Client baru itu? Client yang sering Friska ceritakan ke aku? Pria yang begitu dikagumi Friska, pria yang selalu membuat jantung Friska berdebar-debar apalagi ketika mata pria itu menatapnya dengan lembut, mereka berdua bahkan telah beberapa kali jalan bareng dan betapa bahagianya Friska ketika bercerita bahwa pria itu menggandeng tangannya untuk yang pertama kalinya dan bla, bla, bla…… Jadi kekasihku dan client baru itu adalah orang yang sama?
Wajah Vina menjadi pucat pasi dan seketika itu juga ia merasakan lututnya lemas dan rasanya ia tidak bisa bernafas.
“Hei Vin, kok malah bengong, sih?” Vina tidak menggubris pertanyaan Friska. Ia masih terus menatap pria itu dengan tatapan yang penuh tanda tanya. Hatinya mulai panas dan ada kemarahan yang mulai meluap dari dalam dirinya dan siap untuk ditumpahkan.
"Vin… " panggil Friska lagi.
“Kalau terpesona sih boleh aja, tapi jangan sampai bengong gitu, dong. Kenalin dulu Vin. Ini adalah client kita yang sering disebut dengan Pak Surya itu. Tapi sebenarnya namanya adalah Hen….”
“CUKUP FRIS!”
Friska dan pria yang bernama Hendra itu terkejut mendengar bentakan Vina.
“Loh, kamu kenapa Vin?” Friska terlihat bingung dan kepalanya menoleh kepada Hendra. Sama! Hendra juga terlihat sama bingungnya dengan Friska.

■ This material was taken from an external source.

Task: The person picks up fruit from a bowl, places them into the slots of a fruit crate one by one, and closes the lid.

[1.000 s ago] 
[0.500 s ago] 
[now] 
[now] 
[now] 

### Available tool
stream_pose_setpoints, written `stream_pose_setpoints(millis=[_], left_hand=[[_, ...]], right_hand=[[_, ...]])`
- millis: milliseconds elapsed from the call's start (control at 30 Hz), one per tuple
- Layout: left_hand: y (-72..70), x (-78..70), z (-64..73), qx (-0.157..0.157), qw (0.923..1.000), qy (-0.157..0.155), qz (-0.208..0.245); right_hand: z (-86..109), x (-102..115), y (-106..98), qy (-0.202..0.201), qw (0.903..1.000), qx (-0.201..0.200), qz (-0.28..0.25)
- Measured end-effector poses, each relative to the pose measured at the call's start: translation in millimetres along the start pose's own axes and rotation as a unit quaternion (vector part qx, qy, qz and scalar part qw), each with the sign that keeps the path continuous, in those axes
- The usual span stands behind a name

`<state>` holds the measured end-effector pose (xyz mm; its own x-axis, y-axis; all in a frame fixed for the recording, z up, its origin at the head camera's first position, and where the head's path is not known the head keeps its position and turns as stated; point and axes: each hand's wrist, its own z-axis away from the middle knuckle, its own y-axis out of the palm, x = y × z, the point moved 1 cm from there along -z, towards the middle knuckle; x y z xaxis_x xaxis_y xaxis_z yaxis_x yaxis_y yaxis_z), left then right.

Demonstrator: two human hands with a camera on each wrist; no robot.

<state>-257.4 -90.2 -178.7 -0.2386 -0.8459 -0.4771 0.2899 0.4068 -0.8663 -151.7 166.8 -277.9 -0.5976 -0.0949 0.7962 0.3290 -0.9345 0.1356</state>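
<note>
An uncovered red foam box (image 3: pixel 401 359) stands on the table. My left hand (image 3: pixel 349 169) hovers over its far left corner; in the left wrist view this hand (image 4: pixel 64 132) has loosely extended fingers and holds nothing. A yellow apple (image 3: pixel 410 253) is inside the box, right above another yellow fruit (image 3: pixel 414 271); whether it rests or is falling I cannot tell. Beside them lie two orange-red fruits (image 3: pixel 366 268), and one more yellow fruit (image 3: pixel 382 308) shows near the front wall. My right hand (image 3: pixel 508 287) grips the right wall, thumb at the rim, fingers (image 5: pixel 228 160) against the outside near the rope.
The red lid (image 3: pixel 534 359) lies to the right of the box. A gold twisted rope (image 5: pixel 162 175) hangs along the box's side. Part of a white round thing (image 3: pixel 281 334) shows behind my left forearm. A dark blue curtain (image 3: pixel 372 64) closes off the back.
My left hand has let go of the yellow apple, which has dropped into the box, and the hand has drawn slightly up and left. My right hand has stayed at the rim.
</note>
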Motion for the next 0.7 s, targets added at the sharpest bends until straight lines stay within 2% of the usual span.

“Hen, kamu jahat. Aku benci kamu,” ujar Vina dengan suara bergetar sambil menunjuk Hendra. Matanya memanas.
“Tunggu dulu. Ke …kenapa kamu bisa membenci aku, sedangkan kita belum saling kenal?” Hendra menjadi semakin bingung dibuatnya.
Vina mendengus. ”Kamu amnesia atau pura-pura tidak ingat?” Ujarnya dengan sinis.
“Yah, kenyataannya aku memang tidak kenal kamu.” Hendra berusaha menjawab dengan hati-hati . Ia takut gadis itu akan semakin marah dengan jawabannya.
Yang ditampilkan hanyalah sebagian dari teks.